Mécanisme de photo-activation de l'OCP étudié par série à résolution temporelle cristallographie et spectroscopie RMN

par Rory Rory Jack Lachlan Munro

Projet de thèse en Biologie Structurale et Nanobiologie

Sous la direction de Jacques-Philippe Colletier et de Bernhard Brutscher.

Thèses en préparation à l'Université Grenoble Alpes , dans le cadre de École doctorale chimie et science du vivant (Grenoble) , en partenariat avec Institut de Biologie Structurale (laboratoire) et de Groupe flexibilité et dynamique des proteines par RMN (equipe de recherche) depuis le 01-10-2020 .


  • Résumé

    La protéine caroténoïde orange (OCPO) est une protéine photoactive impliquée dans photoprotection des cyanobactéries. Lors de l'exposition à la lumière bleue, le pigment caroténoïde subit un 12 Å translocation de l'interface entre les domaines N-terminal (NTD) et C-terminal (CTD) de l'OCP en la NTD, provoquant un décalage spectral et conduisant à une séparation des deux domaines (OCPR). Ces caractéristiques ouvrent la possibilité de concevoir rationnellement des variantes OCP adaptées aux applications optogénétiques et régulation de l'absorption de lumière dans les systèmes photosynthétiques artificiels. Cependant, une ingénierie rationnelle est nécessaire pour s'égarer de la fonction naturelle et de ses limites, et de convertir OCP en l'excellent photoswitch nécessaire pour fins biotechnologiques. Récemment, un mécanisme de photoactivation a été proposé pour l'OCP. Nous proposons une étude de cristallographie synchrotron série résolue par minuterie sur des microcristaux OCP complétée par RMN en solution spectroscopie couplée à un éclairage laser in situ pour obtenir des informations de résolution atomique sur les changements induits par la lumière dans la structure et la dynamique conformationnelle dans l'OCPR état, et pour tester la proposition mécanisme de photoactivation). Nos résultats ouvriront la voie à l'amélioration des propriétés photophysiques de l'OCP.

  • Titre traduit

    Photo-activation mechanism of OCP studied by time-resolved serial crystallography and NMR spectroscopy


  • Résumé

    The Orange Carotenoid Protein (OCPO) is a photoactive protein involved in photoprotection of Cyanobacteria.
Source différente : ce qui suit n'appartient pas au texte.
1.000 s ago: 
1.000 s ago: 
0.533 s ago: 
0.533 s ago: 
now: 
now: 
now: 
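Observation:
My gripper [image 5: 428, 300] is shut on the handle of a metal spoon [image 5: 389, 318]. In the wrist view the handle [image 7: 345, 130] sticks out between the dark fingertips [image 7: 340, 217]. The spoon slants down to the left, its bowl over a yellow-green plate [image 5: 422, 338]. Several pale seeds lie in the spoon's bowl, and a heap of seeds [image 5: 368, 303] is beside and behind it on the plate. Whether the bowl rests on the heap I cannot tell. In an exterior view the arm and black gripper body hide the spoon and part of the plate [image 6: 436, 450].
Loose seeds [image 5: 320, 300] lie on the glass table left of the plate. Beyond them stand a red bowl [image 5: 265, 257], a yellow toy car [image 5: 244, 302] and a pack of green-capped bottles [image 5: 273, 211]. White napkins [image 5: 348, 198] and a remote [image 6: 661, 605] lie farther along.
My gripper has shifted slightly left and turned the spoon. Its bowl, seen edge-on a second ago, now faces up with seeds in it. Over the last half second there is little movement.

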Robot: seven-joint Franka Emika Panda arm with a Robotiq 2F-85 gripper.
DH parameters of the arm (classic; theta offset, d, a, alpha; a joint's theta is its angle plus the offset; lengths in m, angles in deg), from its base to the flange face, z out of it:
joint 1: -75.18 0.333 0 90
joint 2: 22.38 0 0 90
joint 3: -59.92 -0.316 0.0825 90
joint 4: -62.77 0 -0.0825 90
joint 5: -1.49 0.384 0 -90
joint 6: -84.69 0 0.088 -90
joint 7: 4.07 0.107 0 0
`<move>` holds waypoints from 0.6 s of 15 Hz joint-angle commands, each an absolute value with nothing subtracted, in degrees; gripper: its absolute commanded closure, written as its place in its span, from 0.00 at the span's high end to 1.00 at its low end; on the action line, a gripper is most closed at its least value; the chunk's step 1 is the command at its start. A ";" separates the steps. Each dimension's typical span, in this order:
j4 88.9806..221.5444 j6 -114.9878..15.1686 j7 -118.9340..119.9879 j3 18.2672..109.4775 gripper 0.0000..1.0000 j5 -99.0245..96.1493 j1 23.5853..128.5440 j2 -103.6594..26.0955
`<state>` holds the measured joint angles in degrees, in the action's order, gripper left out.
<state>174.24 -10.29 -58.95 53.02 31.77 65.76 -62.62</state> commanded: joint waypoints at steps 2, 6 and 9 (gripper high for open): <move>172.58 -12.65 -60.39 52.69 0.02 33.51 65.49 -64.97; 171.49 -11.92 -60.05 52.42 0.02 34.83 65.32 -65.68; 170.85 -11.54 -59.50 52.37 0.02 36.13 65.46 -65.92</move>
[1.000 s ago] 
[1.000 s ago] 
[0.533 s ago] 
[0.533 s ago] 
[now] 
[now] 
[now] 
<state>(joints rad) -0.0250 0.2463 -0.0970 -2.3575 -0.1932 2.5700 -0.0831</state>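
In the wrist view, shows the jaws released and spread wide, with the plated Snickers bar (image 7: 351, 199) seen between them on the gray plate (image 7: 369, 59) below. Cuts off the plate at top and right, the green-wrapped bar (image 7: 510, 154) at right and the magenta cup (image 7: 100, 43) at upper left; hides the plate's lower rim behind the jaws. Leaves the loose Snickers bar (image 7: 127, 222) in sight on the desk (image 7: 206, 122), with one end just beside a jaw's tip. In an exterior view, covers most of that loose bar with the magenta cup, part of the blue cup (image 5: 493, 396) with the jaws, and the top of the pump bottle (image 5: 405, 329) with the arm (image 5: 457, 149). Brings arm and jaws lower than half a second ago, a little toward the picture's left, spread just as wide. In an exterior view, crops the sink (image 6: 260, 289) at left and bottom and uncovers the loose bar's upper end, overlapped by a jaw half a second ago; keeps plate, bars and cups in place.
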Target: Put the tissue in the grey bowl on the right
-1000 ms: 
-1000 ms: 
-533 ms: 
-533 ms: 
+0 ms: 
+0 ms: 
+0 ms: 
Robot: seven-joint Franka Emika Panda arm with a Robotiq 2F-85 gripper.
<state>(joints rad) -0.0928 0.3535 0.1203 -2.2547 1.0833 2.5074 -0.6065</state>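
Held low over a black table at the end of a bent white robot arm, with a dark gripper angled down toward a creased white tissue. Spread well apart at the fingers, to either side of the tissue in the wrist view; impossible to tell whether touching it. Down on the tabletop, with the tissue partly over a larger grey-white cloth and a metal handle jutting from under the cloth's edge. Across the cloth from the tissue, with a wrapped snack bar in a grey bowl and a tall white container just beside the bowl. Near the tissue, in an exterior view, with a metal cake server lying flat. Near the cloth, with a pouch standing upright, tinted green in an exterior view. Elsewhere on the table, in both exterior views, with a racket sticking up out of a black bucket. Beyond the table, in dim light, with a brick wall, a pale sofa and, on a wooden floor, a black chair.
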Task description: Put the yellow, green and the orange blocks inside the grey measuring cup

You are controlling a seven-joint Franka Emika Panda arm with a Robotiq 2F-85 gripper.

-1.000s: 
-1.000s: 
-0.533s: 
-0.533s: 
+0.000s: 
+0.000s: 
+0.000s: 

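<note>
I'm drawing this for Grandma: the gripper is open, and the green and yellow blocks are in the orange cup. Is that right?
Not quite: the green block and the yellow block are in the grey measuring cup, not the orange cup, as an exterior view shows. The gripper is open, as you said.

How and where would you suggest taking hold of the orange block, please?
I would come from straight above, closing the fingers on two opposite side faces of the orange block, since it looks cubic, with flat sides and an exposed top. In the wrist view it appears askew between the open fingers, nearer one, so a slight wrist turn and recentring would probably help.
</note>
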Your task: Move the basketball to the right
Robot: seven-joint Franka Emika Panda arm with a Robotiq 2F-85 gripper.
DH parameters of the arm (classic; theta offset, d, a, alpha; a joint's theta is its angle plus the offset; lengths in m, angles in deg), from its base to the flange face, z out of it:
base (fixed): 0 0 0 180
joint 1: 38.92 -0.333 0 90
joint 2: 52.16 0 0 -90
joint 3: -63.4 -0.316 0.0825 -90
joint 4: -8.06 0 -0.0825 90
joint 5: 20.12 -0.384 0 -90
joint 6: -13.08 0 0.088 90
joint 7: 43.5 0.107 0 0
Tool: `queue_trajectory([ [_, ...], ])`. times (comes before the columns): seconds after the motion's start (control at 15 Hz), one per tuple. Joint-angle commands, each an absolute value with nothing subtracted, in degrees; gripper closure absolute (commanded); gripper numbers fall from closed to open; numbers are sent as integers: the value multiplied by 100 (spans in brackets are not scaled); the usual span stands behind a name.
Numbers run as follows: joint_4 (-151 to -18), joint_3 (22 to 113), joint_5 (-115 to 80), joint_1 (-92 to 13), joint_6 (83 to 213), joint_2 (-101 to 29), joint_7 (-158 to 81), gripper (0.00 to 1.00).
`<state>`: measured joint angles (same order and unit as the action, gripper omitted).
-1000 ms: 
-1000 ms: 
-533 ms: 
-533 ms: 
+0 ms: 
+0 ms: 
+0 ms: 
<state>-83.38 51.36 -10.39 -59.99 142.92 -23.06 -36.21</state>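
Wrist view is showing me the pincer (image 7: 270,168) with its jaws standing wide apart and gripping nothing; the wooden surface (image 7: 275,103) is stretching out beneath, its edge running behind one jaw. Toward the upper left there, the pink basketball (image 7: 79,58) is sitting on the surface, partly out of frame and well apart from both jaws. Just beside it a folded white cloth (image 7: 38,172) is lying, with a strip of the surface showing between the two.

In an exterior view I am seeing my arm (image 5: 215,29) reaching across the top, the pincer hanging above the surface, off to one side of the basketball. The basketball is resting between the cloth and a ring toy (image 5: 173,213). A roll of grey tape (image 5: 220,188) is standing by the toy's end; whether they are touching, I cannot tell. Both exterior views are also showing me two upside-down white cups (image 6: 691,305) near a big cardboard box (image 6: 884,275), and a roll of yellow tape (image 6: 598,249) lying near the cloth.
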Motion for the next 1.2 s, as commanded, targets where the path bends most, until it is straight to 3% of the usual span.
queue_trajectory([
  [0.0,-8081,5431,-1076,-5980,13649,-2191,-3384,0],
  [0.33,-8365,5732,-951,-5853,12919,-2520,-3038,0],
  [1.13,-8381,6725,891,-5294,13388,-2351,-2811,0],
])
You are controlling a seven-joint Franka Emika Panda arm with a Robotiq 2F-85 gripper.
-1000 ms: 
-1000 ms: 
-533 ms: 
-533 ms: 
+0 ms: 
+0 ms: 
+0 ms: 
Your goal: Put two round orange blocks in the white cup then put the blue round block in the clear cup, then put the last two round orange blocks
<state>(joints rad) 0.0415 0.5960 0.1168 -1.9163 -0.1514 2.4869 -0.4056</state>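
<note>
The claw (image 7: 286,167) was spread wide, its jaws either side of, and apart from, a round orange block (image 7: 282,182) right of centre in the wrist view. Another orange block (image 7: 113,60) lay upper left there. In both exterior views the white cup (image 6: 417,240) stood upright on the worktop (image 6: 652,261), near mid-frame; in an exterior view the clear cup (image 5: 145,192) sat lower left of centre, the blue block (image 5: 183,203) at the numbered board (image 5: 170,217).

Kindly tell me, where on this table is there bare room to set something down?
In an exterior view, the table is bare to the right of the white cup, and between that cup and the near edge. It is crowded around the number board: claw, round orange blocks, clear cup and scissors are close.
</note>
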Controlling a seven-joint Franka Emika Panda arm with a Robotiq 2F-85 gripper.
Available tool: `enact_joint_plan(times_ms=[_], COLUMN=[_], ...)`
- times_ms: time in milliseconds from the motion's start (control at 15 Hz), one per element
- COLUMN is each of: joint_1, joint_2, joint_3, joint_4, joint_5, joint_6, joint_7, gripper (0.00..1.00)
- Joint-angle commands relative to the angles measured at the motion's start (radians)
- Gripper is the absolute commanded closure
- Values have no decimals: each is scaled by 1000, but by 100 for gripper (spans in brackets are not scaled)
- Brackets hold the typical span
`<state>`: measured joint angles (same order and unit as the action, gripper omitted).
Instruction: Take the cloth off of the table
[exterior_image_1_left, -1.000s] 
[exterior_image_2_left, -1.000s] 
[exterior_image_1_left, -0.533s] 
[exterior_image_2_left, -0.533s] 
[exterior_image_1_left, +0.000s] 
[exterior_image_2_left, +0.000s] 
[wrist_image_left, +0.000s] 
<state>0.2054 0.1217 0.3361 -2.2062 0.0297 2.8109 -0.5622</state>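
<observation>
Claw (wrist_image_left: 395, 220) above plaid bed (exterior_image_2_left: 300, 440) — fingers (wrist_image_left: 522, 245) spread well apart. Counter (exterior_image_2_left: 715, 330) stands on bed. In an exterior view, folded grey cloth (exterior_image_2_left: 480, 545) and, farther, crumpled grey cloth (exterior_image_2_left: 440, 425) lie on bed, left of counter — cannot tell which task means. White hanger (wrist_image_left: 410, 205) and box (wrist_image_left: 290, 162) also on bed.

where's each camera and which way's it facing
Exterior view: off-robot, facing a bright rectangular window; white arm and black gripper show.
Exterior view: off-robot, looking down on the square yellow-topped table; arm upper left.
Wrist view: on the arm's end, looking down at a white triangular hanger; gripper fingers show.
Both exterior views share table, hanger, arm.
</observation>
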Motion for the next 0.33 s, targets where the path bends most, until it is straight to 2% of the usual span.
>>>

Upon exposure to blue light, the carotenoid pigment undergoes a 12 Å translocation from the interface between the N-terminal (NTD) and the C-terminal (CTD) domains of OCP into the NTD, causing a spectral shift and leading to a separation of the two domains (OCPR). These characteristics open the possibility to rationally engineer OCP variants suited for optogenetic applications and for the regulation of light uptake in artificial photosynthetic systems. However, rational engineering is required to stray from the natural function and its limitations, and to convert OCP into the excellent photoswitch needed for biotechnological purposes. Recently, a photoactivation mechanism was proposed for OCP. We propose a timeresolved serial synchrotron crystallography study on OCP microcrystals complemented by solution NMR spectroscopy coupled with in-situ laser illumination to obtain atomic-resolution information on the lightinduced changes in structure and conformational dynamics in the OCPR state, and to test the proposed photoactivation mechanism). Our results will pave the way to improving the photophysical properties of OCP.